On Thu, Apr 17, 2025 at 03:20:44PM +0100, Tvrtko Ursulin wrote:
On 17/04/2025 13:11, Danilo Krummrich wrote:
On Thu, Apr 17, 2025 at 12:27:29PM +0100, Tvrtko Ursulin wrote:
On 17/04/2025 08:45, Philipp Stanner wrote:
On Mon, 2025-04-07 at 17:22 +0200, Philipp Stanner wrote:
Problem exactly is that jobs can outlive the entities and the scheduler,
while some userspace may have a dma fence reference to the job via sync
file. This new callback would not solve it for xe, but if everything
required was reference counted it would.
I think you're mixing up the job and the dma_fence here, if a job outlives the
scheduler, it clearly is a bug, always has been.
AFAIK, Xe reference counts it's driver specific job structures *and* the driver
specific scheduler structure, such that drm_sched_fini() won't be called before
all jobs have finished.
Yes, sorry, dma fence. But it is not enough to postpone drm_sched_fini until
the job is not finished. Problem is exported dma fence holds the pointer to
drm_sched_fence (and so oopses in drm_sched_fence_get_timeline_name on
fence->sched->name) *after* job had finished and driver was free to tear
everything down.
Well, that's a bug in drm_sched_fence then and independent from the other topic.
Once the finished fence in a struct drm_sched_fence has been signaled it must
live independent of the scheduler.
The lifetime of the drm_sched_fence is entirely independent from the scheduler
itself, as you correctly point out.
Starting to reference count things to keep the whole scheduler etc. alive as
long as the drm_sched_fence lives is not the correct solution.
Multiple solutions have been discussed already, e.g. just wait for the pending
list to be empty, reference count the scheduler for every pending job. Those all
had significant downsides, which I don't see with this proposal.
I'm all for better ideas though -- what do you propose?
I think we need to brainstorm both issues and see if there is a solution
which solves them both, with bonus points for being elegant.
The problems are not related. As mentioned above, once signaled a
drm_sched_fence must not depend on the scheduler any longer.
diff --git a/drivers/gpu/drm/scheduler/sched_main.c
b/drivers/gpu/drm/scheduler/sched_main.c
index 6b72278c4b72..ae3152beca14 100644
--- a/drivers/gpu/drm/scheduler/sched_main.c
+++ b/drivers/gpu/drm/scheduler/sched_main.c
@@ -1465,6 +1465,10 @@ void drm_sched_fini(struct drm_gpu_scheduler
*sched)
sched->ready = false;
kfree(sched->sched_rq);
sched->sched_rq = NULL;
+
+ if (!list_empty(&sched->pending_list))
+ dev_err(sched->dev, "%s: Tearing down scheduler
while jobs are pending!\n",
+ __func__);
It isn't fair to add this error since it would out of the blue start firing
for everyone expect nouveau, no? Regardless if there is a leak or not.

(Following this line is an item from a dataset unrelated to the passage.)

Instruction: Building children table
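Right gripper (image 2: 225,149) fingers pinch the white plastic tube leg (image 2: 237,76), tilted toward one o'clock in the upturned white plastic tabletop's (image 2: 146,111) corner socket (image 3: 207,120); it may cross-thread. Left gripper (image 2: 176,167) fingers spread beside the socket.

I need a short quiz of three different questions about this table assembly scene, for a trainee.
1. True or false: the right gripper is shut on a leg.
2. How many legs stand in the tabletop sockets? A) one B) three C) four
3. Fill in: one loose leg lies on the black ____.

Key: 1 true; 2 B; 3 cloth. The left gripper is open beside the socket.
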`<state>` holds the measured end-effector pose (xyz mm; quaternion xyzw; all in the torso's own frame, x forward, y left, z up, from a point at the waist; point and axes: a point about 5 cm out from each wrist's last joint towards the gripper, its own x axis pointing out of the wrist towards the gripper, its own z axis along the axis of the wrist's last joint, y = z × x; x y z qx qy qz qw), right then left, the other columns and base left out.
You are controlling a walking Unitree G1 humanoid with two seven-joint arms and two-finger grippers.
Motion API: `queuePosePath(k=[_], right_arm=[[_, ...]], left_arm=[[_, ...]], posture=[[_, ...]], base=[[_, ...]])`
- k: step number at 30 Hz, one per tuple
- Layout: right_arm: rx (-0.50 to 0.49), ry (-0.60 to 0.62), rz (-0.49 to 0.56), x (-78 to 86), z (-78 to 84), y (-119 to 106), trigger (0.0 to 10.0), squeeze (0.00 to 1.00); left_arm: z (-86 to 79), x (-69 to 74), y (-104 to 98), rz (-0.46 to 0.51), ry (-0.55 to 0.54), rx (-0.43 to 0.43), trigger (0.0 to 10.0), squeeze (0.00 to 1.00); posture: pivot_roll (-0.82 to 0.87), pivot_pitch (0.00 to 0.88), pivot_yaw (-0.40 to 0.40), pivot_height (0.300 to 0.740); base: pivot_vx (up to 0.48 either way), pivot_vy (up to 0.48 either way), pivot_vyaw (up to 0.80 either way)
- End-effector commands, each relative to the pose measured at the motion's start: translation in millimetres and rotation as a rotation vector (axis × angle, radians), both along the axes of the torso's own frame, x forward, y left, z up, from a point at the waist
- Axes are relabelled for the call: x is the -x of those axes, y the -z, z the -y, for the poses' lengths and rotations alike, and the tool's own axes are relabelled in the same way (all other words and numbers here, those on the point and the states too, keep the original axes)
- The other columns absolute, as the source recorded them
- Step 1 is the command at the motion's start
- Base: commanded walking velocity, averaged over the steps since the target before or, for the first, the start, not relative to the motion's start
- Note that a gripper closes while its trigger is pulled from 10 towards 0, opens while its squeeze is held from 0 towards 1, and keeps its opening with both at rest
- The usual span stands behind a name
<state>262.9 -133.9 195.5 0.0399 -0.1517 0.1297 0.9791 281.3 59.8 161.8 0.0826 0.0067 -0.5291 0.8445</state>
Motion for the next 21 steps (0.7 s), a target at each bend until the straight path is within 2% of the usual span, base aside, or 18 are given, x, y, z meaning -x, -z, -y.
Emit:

I think it is pretty fair to warn when detecting a guaranteed bug, no?
If drm_sched_fini() is call while jobs are still on the pending_list, they won't
ever be freed, because all workqueues are stopped.
Is it a guaranteed bug for drivers are aware of the drm_sched_fini()
limitation and are cleaning up upon themselves?
How could a driver clean up on itself (unless the driver holds its own list of
pending jobs)?
Once a job is in flight (i.e. it's on the pending_list) we must guarantee that
free_job() is called by the scheduler, which it can't do if we call
drm_sched_fini() before the pending_list is empty.
In other words if you apply the series up to here would it trigger for
nouveau?
No, because nouveau does something very stupid, i.e. replicate the pending_list.
Reportedly it triggers for the mock scheduler which also has no
leak.
That sounds impossible. How do you ensure you do *not* leak memory when you tear
down the scheduler while it still has pending jobs? Or in other words, who calls
free_job() if not the scheduler itself?
Also, I asked in my initial reply if we have a list of which of the current
drivers suffer from memory leaks. Is it all or some etc.
Not all, but quite some I think. The last time I looked (which is about a year
ago) amdgpu for instance could leak memory when you unbind the driver while
enough jobs are in flight.